* **EXERCISE PROMPT**
From the first line down to the line containing "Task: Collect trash", print the records below exactly, leaving every picture out.

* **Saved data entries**
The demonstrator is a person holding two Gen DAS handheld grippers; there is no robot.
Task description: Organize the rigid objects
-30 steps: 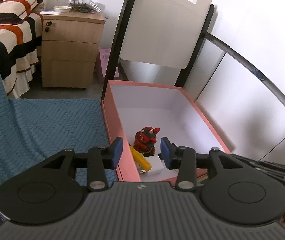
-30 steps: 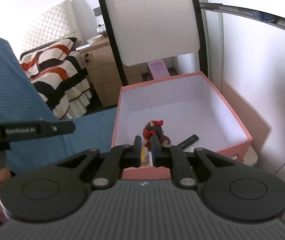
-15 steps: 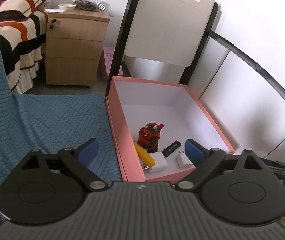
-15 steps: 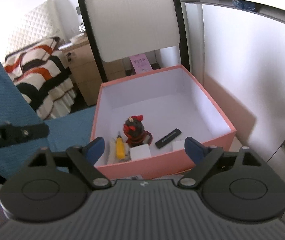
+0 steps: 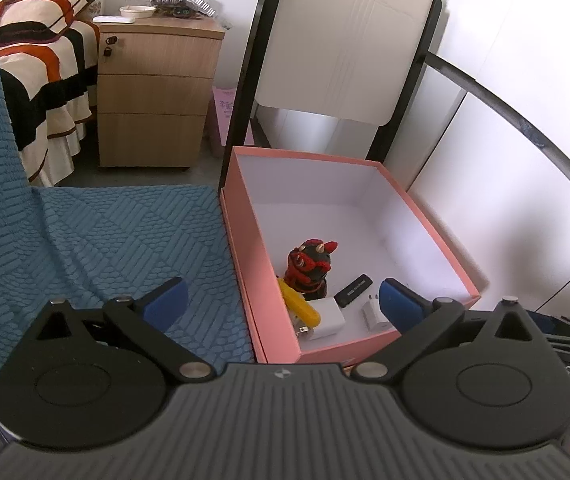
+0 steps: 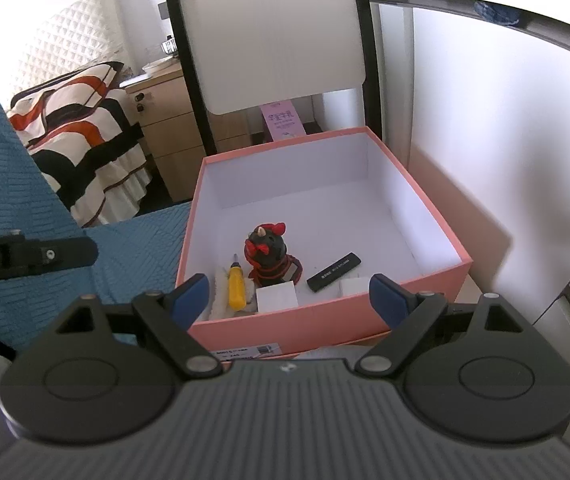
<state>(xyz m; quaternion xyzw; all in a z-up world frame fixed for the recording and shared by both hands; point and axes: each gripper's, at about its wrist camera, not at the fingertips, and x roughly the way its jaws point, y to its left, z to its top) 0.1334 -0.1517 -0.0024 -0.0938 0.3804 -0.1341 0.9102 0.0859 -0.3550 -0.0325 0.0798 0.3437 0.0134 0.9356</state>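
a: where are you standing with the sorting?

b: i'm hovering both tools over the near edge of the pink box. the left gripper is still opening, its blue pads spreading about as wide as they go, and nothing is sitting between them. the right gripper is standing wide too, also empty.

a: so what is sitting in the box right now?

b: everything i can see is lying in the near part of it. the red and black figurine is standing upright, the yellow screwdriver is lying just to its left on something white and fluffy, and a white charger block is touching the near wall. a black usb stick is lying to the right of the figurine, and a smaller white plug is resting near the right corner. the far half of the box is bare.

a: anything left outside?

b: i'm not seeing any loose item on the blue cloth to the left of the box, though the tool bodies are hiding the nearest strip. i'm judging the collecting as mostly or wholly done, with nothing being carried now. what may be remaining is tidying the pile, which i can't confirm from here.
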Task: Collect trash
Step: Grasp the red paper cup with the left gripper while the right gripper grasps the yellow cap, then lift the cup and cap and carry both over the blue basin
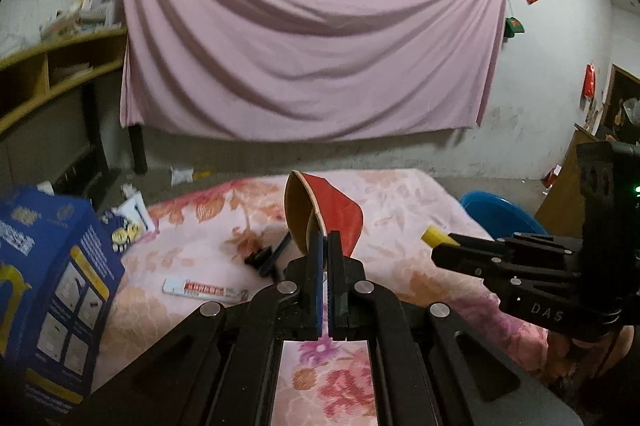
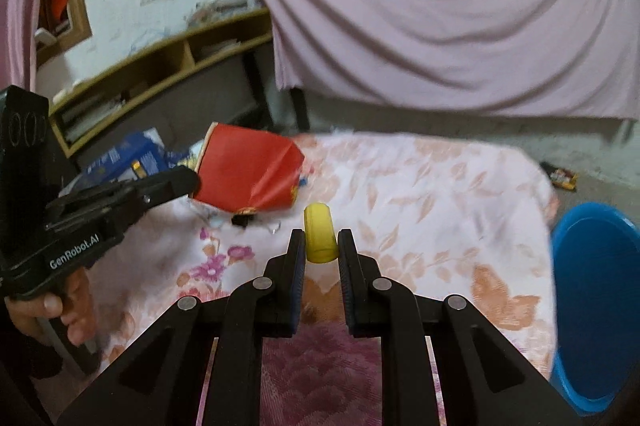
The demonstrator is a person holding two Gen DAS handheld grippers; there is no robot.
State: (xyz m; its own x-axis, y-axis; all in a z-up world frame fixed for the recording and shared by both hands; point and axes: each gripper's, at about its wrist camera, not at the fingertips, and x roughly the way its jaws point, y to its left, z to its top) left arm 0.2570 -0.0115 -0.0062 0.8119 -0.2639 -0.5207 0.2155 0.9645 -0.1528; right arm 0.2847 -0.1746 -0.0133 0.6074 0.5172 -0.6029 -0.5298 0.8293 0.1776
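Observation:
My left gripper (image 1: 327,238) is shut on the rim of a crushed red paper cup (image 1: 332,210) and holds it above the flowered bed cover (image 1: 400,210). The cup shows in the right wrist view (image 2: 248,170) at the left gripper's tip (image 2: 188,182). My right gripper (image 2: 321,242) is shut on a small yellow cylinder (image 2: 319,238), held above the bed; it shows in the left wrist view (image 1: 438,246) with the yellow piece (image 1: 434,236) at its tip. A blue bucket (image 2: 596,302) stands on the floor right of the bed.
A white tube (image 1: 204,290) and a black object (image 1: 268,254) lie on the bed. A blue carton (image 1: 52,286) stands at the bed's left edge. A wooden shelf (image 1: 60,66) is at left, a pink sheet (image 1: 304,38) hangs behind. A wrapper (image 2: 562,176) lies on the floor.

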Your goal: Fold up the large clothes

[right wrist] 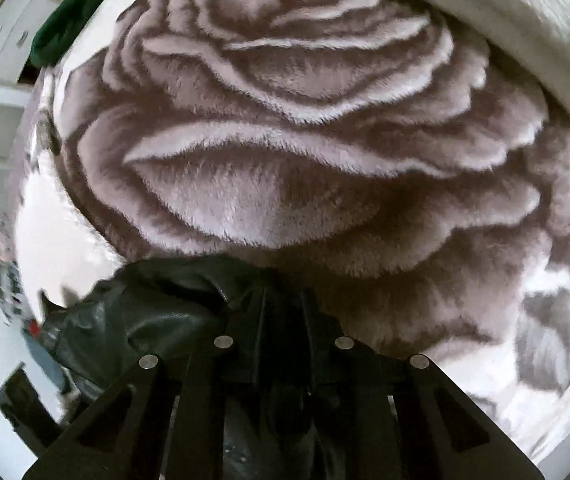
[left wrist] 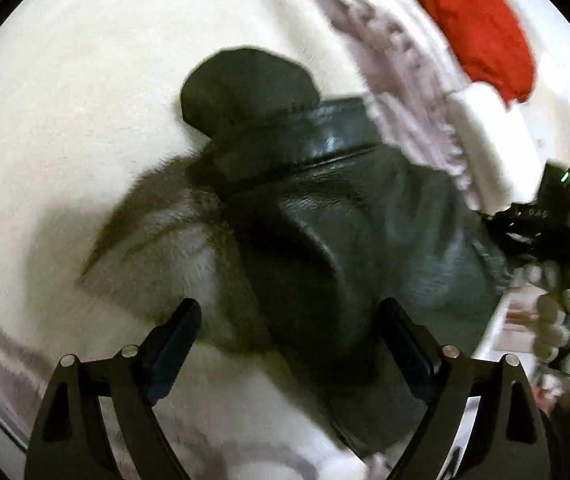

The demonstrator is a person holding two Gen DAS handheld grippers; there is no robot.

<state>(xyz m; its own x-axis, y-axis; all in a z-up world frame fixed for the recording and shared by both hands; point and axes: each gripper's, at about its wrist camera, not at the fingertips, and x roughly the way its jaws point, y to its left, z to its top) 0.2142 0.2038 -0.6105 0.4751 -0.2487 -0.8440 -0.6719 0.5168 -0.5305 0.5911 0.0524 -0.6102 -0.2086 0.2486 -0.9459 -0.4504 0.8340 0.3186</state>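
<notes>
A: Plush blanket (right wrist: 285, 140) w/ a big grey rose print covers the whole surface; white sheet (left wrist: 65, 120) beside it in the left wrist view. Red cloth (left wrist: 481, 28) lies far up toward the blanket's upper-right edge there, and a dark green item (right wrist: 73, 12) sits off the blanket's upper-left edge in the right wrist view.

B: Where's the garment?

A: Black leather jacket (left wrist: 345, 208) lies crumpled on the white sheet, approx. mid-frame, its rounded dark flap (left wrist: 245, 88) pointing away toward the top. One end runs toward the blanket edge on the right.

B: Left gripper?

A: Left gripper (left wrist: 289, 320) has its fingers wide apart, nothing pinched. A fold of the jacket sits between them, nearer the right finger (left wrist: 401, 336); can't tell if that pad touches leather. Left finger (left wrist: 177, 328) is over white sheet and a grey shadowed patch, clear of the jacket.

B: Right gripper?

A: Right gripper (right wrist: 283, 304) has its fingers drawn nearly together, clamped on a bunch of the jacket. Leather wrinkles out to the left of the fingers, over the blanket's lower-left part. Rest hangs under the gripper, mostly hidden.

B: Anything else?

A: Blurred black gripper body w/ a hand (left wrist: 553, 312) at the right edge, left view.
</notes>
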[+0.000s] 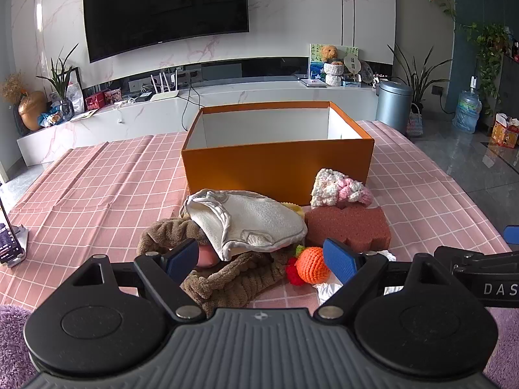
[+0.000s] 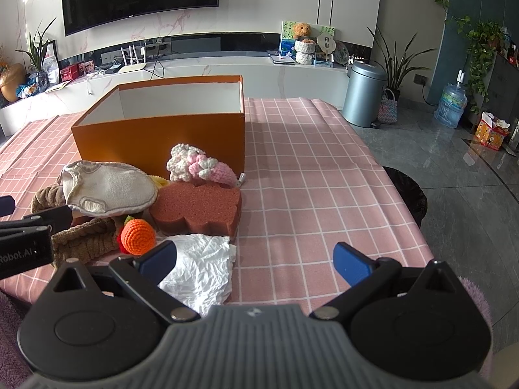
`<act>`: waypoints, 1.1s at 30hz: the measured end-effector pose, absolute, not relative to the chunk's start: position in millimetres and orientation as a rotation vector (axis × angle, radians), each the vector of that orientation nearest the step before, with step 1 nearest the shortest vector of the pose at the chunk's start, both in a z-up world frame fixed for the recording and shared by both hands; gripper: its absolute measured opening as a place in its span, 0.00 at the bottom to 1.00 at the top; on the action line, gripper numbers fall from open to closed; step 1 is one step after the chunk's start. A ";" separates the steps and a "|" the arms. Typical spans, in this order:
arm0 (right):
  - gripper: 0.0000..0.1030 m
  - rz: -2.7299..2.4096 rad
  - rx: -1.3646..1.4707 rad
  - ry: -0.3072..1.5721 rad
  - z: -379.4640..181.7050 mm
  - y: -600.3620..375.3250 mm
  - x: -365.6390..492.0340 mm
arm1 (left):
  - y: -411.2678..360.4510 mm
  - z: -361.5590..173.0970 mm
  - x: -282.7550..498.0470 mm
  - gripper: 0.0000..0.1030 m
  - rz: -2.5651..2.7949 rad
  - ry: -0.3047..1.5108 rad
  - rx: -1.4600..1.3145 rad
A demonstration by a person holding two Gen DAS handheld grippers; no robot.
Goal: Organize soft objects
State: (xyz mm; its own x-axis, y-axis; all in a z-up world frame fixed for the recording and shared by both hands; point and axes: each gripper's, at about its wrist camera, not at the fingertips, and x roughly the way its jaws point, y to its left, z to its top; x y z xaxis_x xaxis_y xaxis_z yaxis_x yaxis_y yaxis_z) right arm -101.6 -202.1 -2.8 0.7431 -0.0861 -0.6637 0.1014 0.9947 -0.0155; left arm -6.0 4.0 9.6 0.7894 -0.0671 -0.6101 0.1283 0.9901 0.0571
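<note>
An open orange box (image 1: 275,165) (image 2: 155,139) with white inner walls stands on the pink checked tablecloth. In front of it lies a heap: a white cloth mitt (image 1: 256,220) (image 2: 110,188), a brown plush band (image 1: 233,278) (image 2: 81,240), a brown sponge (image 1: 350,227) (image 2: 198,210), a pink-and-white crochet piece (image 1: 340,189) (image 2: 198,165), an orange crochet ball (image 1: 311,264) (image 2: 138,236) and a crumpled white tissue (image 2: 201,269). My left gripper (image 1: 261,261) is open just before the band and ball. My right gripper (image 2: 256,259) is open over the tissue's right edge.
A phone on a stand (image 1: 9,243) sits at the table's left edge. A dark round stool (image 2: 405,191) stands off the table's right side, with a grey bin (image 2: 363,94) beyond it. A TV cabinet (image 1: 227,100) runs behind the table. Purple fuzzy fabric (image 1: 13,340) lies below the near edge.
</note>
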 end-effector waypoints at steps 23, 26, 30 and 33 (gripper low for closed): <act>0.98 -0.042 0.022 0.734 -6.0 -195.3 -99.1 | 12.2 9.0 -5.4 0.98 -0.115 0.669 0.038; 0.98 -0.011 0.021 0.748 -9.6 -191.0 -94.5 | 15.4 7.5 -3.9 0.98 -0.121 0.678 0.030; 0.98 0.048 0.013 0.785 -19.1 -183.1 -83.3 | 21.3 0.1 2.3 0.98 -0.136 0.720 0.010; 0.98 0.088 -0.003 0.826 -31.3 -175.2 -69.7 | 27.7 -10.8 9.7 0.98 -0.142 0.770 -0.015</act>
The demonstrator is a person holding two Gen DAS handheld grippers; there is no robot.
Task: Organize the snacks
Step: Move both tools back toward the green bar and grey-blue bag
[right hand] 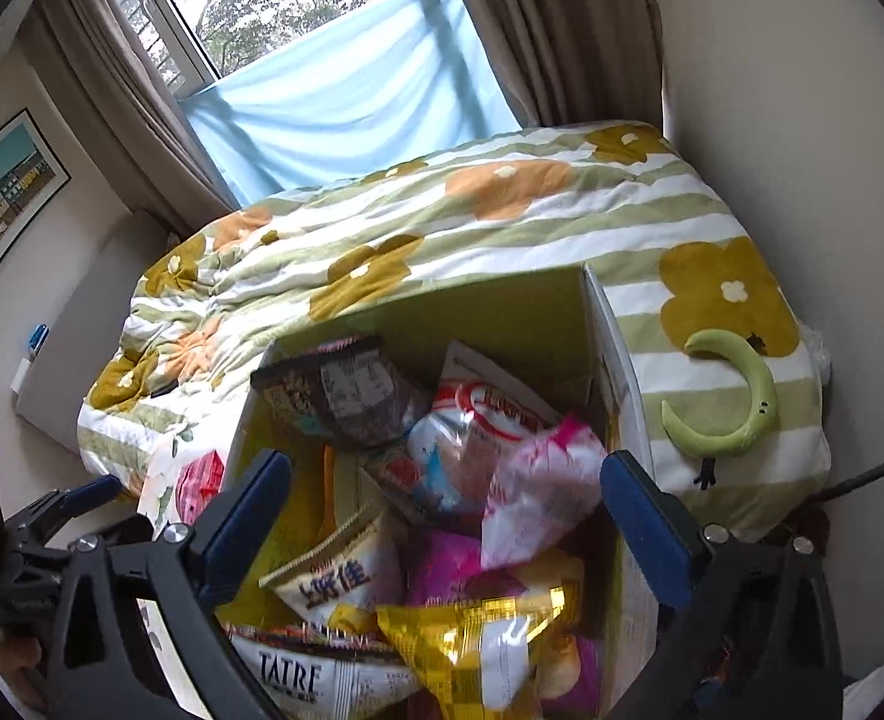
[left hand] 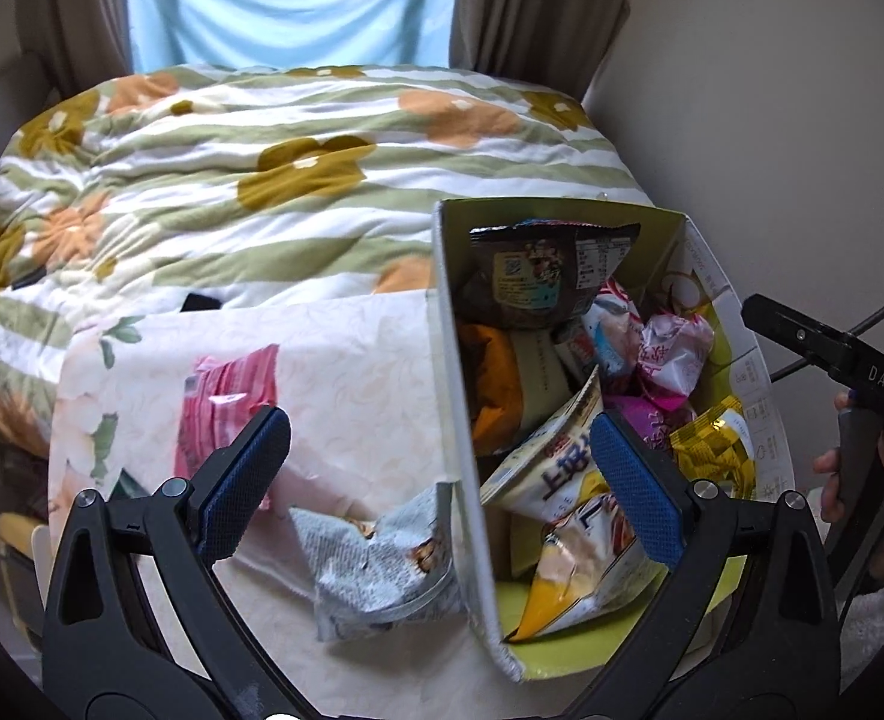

* **FINAL ANSWER**
The demonstrator is a person holding two Gen DAS handheld grippers; there is no robot.
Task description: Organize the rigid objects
-30 steps: 
-30 steps: 
-15 steps: 
-15 steps: 
+0 steps: 
+0 steps: 
<state>(xyz m; quaternion xyzw; all in a z-up world frame fixed for the recording and shared by both hands; point and axes: each gripper's, at about its wrist camera, not at the fingertips, and x roughly the way its jaws point, y to its left, z to its top) 0.1334 -0.1517 -0.0024 -0.0938 0.3804 -0.1341 0.9102 0.0859 -0.3550 -0.0325 0.0798 0.3437 0.0134 0.9356</state>
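a: where are you standing with the sorting?

b: i'm hovering both tools over the near edge of the pink box. the left gripper is still opening, its blue pads spreading about as wide as they go, and nothing is sitting between them. the right gripper is standing wide too, also empty.

a: so what is sitting in the box right now?

b: everything i can see is lying in the near part of it. the red and black figurine is standing upright, the yellow screwdriver is lying just to its left on something white and fluffy, and a white charger block is touching the near wall. a black usb stick is lying to the right of the figurine, and a smaller white plug is resting near the right corner. the far half of the box is bare.

a: anything left outside?

b: i'm not seeing any loose item on the blue cloth to the left of the box, though the tool bodies are hiding the nearest strip. i'm judging the collecting as mostly or wholly done, with nothing being carried now. what may be remaining is tidying the pile, which i can't confirm from here.
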Task: Collect trash

This response is now finished.